Information Campaigns by Nongovernmental Groups“There have been [government] awareness campaigns for other parts of the law, but not FGM, because the subject is taboo,” Falah Moradkhin, project coordinator for WADI, told Human Rights Watch. “There have been no publications or awareness campaigns by the Health or Education Ministries.
“If it will take some time to deal with the problem of FGM, we understand, but we don’t see the government doing anything. Midwives licensed by the Health Ministry haven’t been retrained and police aren’t given instructions to enforce the law.”
Tara Ali Arif, a lawyer with WOLA (Women’s Law Association), a woman’s legal aid association in Sulaimaniya, told Human Rights Watch, “It is a good law, but there is no real effort on the part of the government to implement it – not even the first stages.”
“The law says that women should be employed by police stations to help deal with the issue,” Arif said, referring to the domestic violence law generally. “Out of six police stations in Sulaimaniya we visited, none have received any orders to even look into hiring women.”
WADI’s Moradkhin told Human Rights Watch that the current situation may only be driving the practice underground. He said, “It used to be much easier to get women to speak about FGM,” he said. “We often find that, after we tell them FGM is now illegal, they become nervous about admitting it. Even if a woman tells us she had FGM performed on her daughter, she will not tell us who did it anymore.” Even in areas where villagers were openly defiant of the law just after it was passed, the practice appears to now be performed in more secrecy than before, he said.
Amina Rasoul Moussa, head of a rural chapter of the Kurdistan Women’s Union, confirmed that the practice has become more secretive, but said that FGM is still commonly practiced in more traditional areas. “When we get details of a woman who is still performing FGM from families who take their daughters to her, we visit her to ask about it,” she told Human Rights Watch. “She and her neighbors will all deny it, and then there is nothing more we can do. We aren’t the police. People don’t feel the police will investigate this unless it is out in the open, so now many just stop talking about FGM, but don’t stop doing it.”
Interviews with VillagersVillagers who spoke with Human Rights Watch attributed their knowledge of the law to nongovernmental groups whose representatives have visited them as part of FGM awareness campaigns. They said without exception that they had little or no expectation of legal consequences.
“Okay, so there’s a law now, so people don’t talk about it as much now, but if people in my village or another village want to have it done to their girls, they can easily still do it secretly,” said a woman from Rania. “There is no thought that they will be punished because there is no talk about it on television or by the police.

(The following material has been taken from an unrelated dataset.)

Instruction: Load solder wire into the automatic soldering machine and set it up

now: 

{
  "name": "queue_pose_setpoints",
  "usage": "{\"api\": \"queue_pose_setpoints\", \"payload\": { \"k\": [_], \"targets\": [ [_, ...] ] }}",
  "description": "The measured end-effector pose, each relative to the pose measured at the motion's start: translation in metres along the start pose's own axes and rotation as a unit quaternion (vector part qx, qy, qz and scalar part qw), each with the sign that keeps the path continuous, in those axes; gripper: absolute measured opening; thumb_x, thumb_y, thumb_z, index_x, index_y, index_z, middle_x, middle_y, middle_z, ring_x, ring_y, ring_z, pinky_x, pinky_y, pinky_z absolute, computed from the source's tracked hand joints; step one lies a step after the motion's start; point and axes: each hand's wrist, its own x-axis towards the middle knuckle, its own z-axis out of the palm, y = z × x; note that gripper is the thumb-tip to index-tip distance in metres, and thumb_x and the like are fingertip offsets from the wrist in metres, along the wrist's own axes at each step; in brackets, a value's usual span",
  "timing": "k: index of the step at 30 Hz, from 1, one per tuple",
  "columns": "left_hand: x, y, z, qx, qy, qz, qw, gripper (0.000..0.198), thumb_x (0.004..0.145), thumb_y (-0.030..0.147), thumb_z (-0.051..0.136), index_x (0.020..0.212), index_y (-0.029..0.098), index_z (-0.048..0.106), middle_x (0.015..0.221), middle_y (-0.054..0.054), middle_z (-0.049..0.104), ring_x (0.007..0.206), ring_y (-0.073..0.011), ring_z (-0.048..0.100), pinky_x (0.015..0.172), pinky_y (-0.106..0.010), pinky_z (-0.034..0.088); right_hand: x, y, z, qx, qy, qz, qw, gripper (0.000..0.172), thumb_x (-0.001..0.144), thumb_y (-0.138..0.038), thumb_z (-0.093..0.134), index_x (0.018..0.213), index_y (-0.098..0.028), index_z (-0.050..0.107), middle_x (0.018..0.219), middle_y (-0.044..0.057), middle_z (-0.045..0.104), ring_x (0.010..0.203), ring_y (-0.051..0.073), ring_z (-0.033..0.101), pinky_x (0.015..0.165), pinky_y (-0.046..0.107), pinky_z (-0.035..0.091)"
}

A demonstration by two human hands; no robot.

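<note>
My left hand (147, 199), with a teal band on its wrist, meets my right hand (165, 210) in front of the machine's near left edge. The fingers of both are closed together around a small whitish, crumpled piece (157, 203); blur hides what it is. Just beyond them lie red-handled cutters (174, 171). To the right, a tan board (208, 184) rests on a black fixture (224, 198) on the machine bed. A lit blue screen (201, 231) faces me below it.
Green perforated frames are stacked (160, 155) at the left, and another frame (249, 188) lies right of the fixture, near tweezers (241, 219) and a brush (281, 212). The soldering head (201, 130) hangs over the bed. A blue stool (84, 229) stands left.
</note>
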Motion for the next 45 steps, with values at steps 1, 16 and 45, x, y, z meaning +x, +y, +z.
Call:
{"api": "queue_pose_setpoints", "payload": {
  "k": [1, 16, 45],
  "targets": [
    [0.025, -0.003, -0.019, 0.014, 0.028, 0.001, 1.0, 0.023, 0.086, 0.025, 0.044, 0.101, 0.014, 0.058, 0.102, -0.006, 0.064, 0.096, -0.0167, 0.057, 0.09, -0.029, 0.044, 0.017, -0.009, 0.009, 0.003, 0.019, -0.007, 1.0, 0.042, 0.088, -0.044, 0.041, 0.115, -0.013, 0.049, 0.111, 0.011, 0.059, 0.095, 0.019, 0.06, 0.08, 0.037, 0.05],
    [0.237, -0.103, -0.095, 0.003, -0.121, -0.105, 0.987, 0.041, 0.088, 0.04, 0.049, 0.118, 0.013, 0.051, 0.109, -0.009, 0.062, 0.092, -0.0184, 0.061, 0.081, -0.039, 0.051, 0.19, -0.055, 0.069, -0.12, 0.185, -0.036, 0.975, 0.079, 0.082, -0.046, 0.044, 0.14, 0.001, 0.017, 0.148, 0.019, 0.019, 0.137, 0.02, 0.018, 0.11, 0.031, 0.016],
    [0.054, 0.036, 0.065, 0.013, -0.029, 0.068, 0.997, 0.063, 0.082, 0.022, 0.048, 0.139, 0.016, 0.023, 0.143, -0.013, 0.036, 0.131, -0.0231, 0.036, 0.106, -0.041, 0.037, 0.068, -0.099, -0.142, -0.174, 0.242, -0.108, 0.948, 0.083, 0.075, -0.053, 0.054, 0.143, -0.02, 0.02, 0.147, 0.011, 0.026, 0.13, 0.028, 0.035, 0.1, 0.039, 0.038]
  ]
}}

The only ones talking publicly about it are the mullahs, who are against the law.”
Some women indicated that a government campaign would affect their decisions about FGM.
“The NGOs come and tell us this [FGM] is bad for our girls, but the religious leaders have always told us it is good for them,” a woman from Pishdar told Human Rights Watch. “Who should we believe?” When asked if the law banning FGM affected her decision, she said, “The NGOs tell us that it is against the law, but we do not hear this from anyone but them.”
A woman from Rania told Human Rights Watch that she had not decided whether she would take her daughter to a local midwife who performs FGM. “Deep in my heart, I do not want to do this, but so many people are telling us that it is important to continue our tradition,” she said. “Until now, I have not heard anything from the government. Now I cannot decide, but if someone from the government comes to tell us it is prohibited and explain it to us, maybe this would support me in keeping my daughter from having this done to her.”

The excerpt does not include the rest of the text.